PROBLEM REQUIREMENTS. Your task is to copy each line of the records that includes the string "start".
......
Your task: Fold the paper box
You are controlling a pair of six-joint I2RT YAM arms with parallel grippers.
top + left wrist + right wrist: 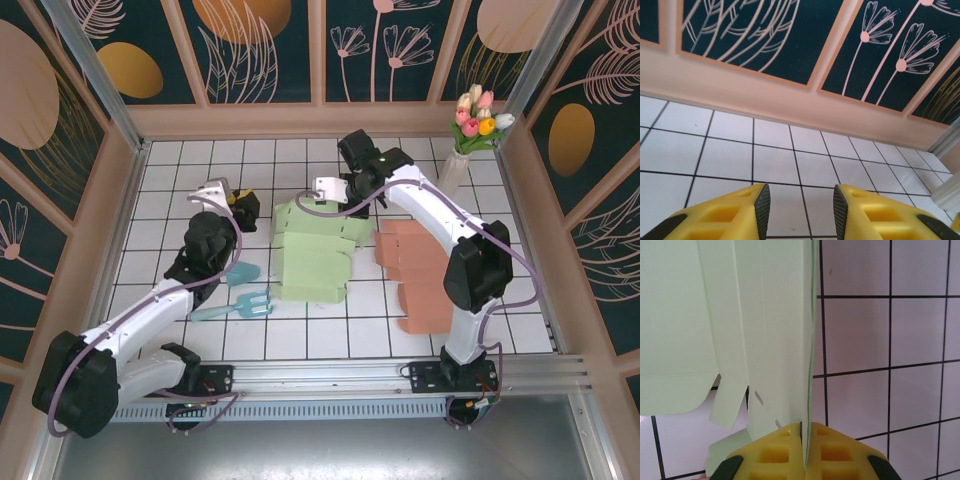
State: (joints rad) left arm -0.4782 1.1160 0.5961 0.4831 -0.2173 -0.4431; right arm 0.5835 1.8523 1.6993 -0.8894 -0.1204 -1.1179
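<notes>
The pale green paper box (312, 258) lies as a partly folded sheet on the tiled table in the middle of the top view. My right gripper (322, 190) is at its far edge. In the right wrist view the yellow fingers (803, 442) are shut on a thin green flap (808, 365) that stands edge-on, with the other green panels (715, 315) spread out to its left. My left gripper (243, 208) hovers just left of the green sheet without touching it. Its fingers (801, 210) are open, and between them I see bare tile.
A flat salmon paper box blank (420, 272) lies right of the green one, under the right arm. A teal trowel (240, 274) and a teal fork (250, 300) lie by the left arm. A vase of tulips (472, 130) stands at the back right corner. Walls (300, 120) enclose the table.
</notes>
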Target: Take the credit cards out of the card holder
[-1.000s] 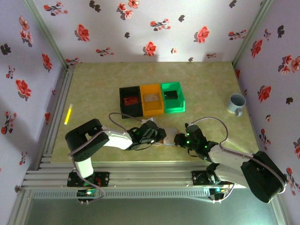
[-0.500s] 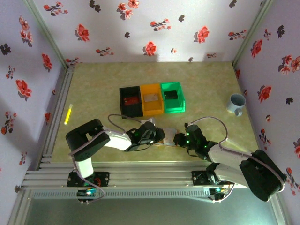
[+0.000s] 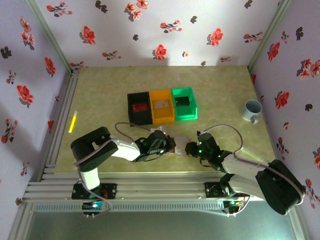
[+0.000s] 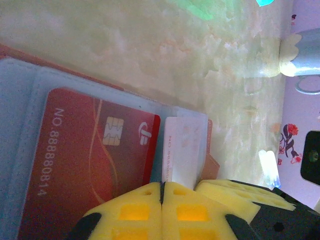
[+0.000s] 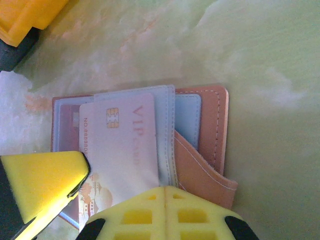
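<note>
The card holder [image 5: 206, 131], pinkish-brown with pale blue pockets, lies open on the table between the two grippers [image 3: 179, 141]. A pale pink VIP credit card [image 5: 125, 142] sticks out of its right pocket. A red credit card [image 4: 90, 160] sits in the left pocket. My left gripper [image 4: 162, 187] is shut, its seam on the lower edge of the pink card [image 4: 180, 150]. One of its yellow fingers [image 5: 40, 182] covers that card's corner. My right gripper [image 5: 165, 190] is shut on the holder's pocket edge and flap.
Black [image 3: 139, 107], orange [image 3: 162, 106] and green [image 3: 184, 104] bins stand in a row behind the grippers, each with a card inside. A pale blue mug [image 3: 252, 110] is at the right. A yellow stick [image 3: 73, 121] lies at the left edge.
The left gripper's jaws have closed together at the pink card. Both arms and the card holder have stayed almost in place.
</note>
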Robot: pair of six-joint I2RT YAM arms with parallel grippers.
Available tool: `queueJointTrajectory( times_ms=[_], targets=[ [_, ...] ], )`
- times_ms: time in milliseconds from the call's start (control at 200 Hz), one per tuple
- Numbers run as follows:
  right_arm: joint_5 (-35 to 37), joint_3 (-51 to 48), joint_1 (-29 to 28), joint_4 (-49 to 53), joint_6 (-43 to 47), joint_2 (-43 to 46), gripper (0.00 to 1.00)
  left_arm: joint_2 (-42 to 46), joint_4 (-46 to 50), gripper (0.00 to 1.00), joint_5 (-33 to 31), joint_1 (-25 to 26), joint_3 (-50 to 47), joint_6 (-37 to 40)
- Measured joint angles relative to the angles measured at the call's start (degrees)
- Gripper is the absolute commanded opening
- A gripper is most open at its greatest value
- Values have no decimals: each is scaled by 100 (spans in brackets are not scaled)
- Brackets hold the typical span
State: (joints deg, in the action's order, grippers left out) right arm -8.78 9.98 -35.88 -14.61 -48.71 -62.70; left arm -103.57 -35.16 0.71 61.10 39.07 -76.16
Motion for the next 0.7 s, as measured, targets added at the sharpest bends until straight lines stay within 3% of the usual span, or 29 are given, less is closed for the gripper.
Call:
queueJointTrajectory(
  times_ms=[700],
  targets=[
    [0,0,0,0,0,0,3,133,-251,0,-2,-81,-328,0]
  ],
)
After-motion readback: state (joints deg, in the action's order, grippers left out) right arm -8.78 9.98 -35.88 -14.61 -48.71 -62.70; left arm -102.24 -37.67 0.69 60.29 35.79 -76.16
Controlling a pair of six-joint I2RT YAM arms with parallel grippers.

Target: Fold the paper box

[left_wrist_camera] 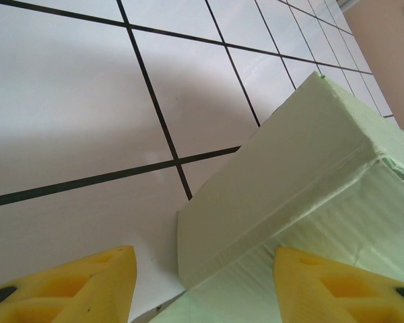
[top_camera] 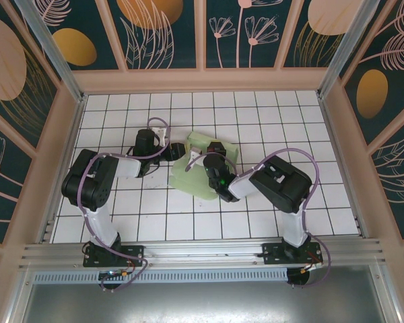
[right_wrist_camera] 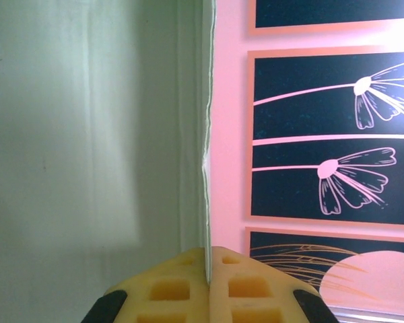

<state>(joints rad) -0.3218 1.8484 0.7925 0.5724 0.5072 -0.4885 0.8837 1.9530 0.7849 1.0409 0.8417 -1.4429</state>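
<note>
The paper box (top_camera: 188, 178) is pale mint-green card lying partly folded in the middle of the tiled table, with some panels raised. My left gripper (top_camera: 177, 153) is at its left edge. In the left wrist view the yellow fingers (left_wrist_camera: 87, 282) stand wide apart, open, astride a raised folded flap of the box (left_wrist_camera: 303, 168); white table shows between the left finger and the card's edge. My right gripper (top_camera: 214, 149) reaches over the box from the right. Its yellow pads (right_wrist_camera: 168, 289) are pressed together on the thin edge of an upright panel (right_wrist_camera: 87, 134).
The white gridded table (top_camera: 289, 121) is enclosed by pink-framed walls with dark floral panels (right_wrist_camera: 323, 134). An aluminium rail (top_camera: 202, 252) runs along the near edge, where both arm bases are bolted. Open tiles lie to the far right and far left of the box.
</note>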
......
EXERCISE ANSWER.
- times_ms: time in milliseconds from the call's start (control at 200 Hz), one per tuple
- Measured joint angles relative to the angles measured at the call's start (degrees)

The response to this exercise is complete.